Experimenting with language.

The front page of the Irish Catholic upon the release of The Commission of Investigation into Mother and Baby Homes. The report had been commissioned following the discovery of children’s remains in a mass grave at the Tuam mother and baby home in Co. Galway. Discarded in a septic tank, theses innumerable bodies represent a dark period of obsequence to the powers of the Roman Catholic church. Moreover, they point to a time in which things were left unsaid and unspoken in a society which treated its vulnerable very harshly and ignored flagrant abuse. Here the symbolic potency of our native language is evoked in an act of translation.

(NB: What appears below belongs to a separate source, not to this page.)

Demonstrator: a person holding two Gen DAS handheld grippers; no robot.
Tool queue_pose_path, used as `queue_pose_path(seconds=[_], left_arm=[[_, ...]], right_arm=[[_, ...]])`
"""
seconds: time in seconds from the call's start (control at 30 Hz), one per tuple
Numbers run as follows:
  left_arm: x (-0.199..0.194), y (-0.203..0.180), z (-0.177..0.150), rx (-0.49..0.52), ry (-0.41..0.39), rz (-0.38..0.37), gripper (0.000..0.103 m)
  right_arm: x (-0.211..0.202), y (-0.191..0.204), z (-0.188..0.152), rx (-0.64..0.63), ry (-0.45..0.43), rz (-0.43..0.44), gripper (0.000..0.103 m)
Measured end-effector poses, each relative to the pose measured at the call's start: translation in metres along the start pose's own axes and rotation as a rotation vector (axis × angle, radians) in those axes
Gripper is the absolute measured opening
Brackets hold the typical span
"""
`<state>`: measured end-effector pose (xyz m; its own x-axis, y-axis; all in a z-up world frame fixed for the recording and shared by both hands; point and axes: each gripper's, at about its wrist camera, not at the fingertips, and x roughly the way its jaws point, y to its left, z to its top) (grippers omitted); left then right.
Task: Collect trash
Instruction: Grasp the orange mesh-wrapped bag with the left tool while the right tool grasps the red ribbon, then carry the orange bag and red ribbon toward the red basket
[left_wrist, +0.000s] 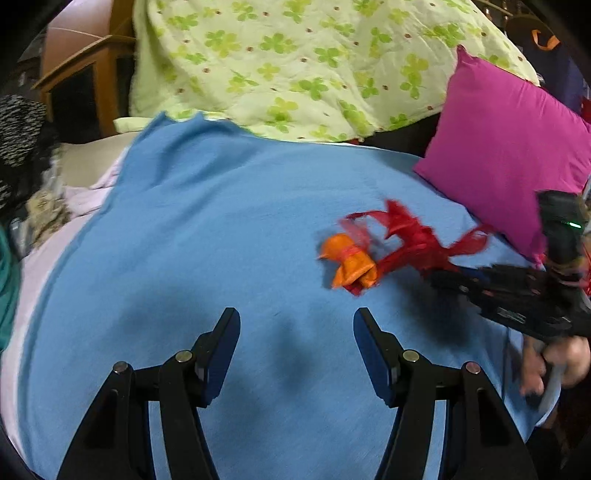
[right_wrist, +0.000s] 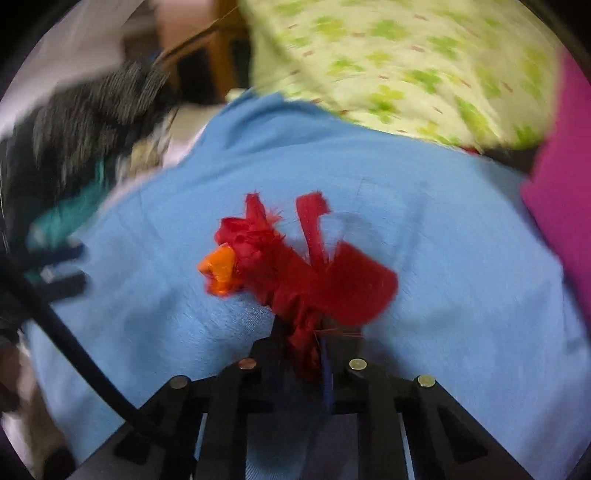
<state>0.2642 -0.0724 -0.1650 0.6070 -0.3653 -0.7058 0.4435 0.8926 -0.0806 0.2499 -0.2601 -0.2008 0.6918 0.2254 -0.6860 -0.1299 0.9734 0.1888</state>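
A bundle of frayed red cloth scraps (left_wrist: 413, 240) (right_wrist: 314, 284) with an orange piece (left_wrist: 349, 264) (right_wrist: 219, 269) tied to it lies on a blue sheet (left_wrist: 221, 221) (right_wrist: 461, 266). My right gripper (right_wrist: 299, 332) is shut on the near end of the red scraps; in the left wrist view it (left_wrist: 437, 275) reaches in from the right, with a hand (left_wrist: 561, 362) behind it. My left gripper (left_wrist: 295, 325) hovers open over bare sheet, short of the bundle and a little left of it, nothing between its fingers. It shows at the left edge of the right wrist view (right_wrist: 64, 267).
A magenta pillow (left_wrist: 506, 147) (right_wrist: 565, 206) leans at the right, close behind the bundle. A pale green clover quilt (left_wrist: 295, 62) (right_wrist: 406, 62) is heaped at the back. Dark and teal clothes (right_wrist: 74, 122) pile up at the left, with wooden furniture (left_wrist: 85, 74) beyond.
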Motion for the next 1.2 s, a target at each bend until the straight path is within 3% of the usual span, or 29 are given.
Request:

The finished article is intended for large scale print.

Irish occupies an important but fraught place in the history of the island, inextricable from notions of nationhood and authenticity. As a result of colonial oppression, most Irish people no longer speak their native tongue. Indeed, since the founding of the state successive attempts to re-educate the populace have largely floundered.

As such, the language holds the potential to be viewed in purely symbolic rather than linguistic terms. Divorced, for many, from its utility as a communicative device it my be seen as representing a form of Irishness unattained by many. Such a reading speaks to post-colonial and continuing hang-ups around Irish identity and the countries place in the world. As the title of Fintan O’Toole’s excellent personal history of the state suggests, “We Don’t Know Ourselves”.